Carson, 26, said his representatives and the Seahawks didn’t have discussions this offseason about a new deal, putting him on track to reach the open market barring a rare in-season extension or the franchise tag.
The future of the rest of the Seahawks’ backfield is uncertain. Hyde is playing on a one-year deal. Rashaad Penny, their first-round pick in 2018, is on the physically unable to perform list as he works his way back from the serious knee injury that ended his 2019 season. Next year will be the final year of his rookie deal if the Seahawks decline his fifth-year option. Seattle’s other two tailbacks, Travis Homer and rookie DeeJay Dallas, are more change-of-pace options than the type of powerful backs that Carroll prefers in the lead role. They combined for 13 yards on six carries Sunday.

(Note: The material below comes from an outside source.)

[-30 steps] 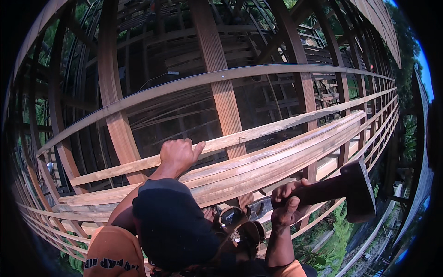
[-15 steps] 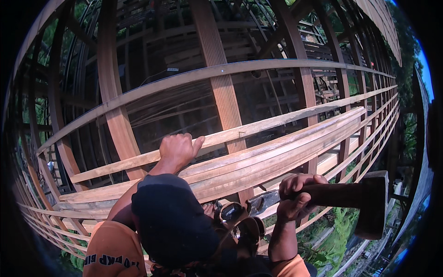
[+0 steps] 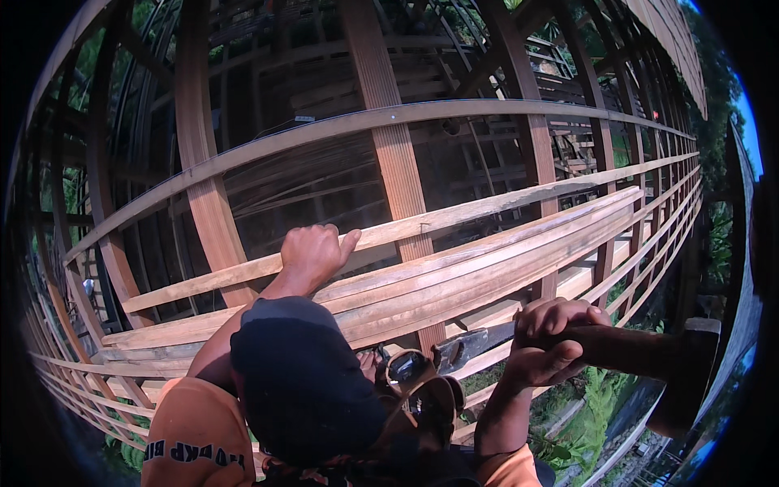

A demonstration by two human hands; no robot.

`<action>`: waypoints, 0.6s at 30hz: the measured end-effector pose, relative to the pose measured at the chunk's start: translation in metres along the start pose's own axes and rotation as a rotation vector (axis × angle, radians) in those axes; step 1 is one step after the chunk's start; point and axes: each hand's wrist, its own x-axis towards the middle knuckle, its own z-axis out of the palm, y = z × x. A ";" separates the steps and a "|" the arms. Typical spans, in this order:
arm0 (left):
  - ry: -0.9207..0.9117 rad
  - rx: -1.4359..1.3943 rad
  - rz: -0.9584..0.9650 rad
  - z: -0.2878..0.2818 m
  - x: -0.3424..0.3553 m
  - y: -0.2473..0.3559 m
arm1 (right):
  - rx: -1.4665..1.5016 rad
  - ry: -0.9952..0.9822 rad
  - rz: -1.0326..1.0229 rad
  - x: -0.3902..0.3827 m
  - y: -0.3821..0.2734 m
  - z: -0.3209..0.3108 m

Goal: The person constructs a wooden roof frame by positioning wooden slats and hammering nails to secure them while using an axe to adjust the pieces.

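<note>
1. Timber frame (image 3: 398,187), one: brown uprights crossed by long, narrow strips; the fisheye view bends its straight edges. It extends toward the left and right rims.
2. Stack of boards (image 3: 454,284), one: pale, long, several lengths laid closely together. Lies along the near side of the frame, crossing its uprights, its right end rising toward the frame's right edge.
3. Wooden batten (image 3: 487,203), one: pale, narrow, with a dark-stained stretch right of its middle. Runs across the uprights, just beyond the stack's far edge, from the frame's left part toward its right edge.
4. Cap-like cloth form (image 3: 304,381), one: dark, hiding part of the left forearm.
5. Axe-like tool (image 3: 633,351), one: dark handle and broad dark head. Held off the frame, near its lower right corner, head pointing right.
6. Right hand (image 3: 552,341), one: fingers wrapped around the handle of the axe-like tool, well back from the head.
7. Left hand (image 3: 312,256), one: fingers curled over the batten, left of its middle; thumb pointing right along it.
8. Flat metal piece (image 3: 460,351), one: grey, with a cut-out, near the right hand. Whether it touches that hand cannot be told.
</note>
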 end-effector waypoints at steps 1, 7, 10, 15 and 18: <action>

“He’s the lead horse and we go how he goes,” Dallas said of Carson, who’s averaging 4.5 yards per carry this season and has three receiving touchdowns. “Today he was balling, man, and it just amped me and Travis up just to ball a little bit harder. He does come in and set the tone. He’s a warrior, man. The boy just had some crazy stuff happen to him against Dallas but he came back out and showed that he was a warrior. So, hats off to him.”
It’s hard to imagine the Seahawks (4-0) paying Carson if his price tag approaches the top of the market. Teams can’t pay everyone in the salary-cap world of the NFL, especially when they’re already paying as much as the Seahawks are for Wilson ($35 million per season) and linebacker Bobby Wagner ($18 million). Seattle has others in line for extensions, including safety Jamal Adams and cornerback Shaquill Griffin.
At the same time, it’s hard to imagine the Seahawks’ backfield without Carson.
“Chris is a monster,” Wright said. “He’s a dog, man. I’m so glad that I don’t got to tackle anybody in the league like him. I don’t believe there’s anybody that has his running style and I can’t wait until he gets paid, whether it’s here or somewhere else. But he’s definitely top five in my eyes because I’ve seen a lot of running backs — there’s nobody like him.”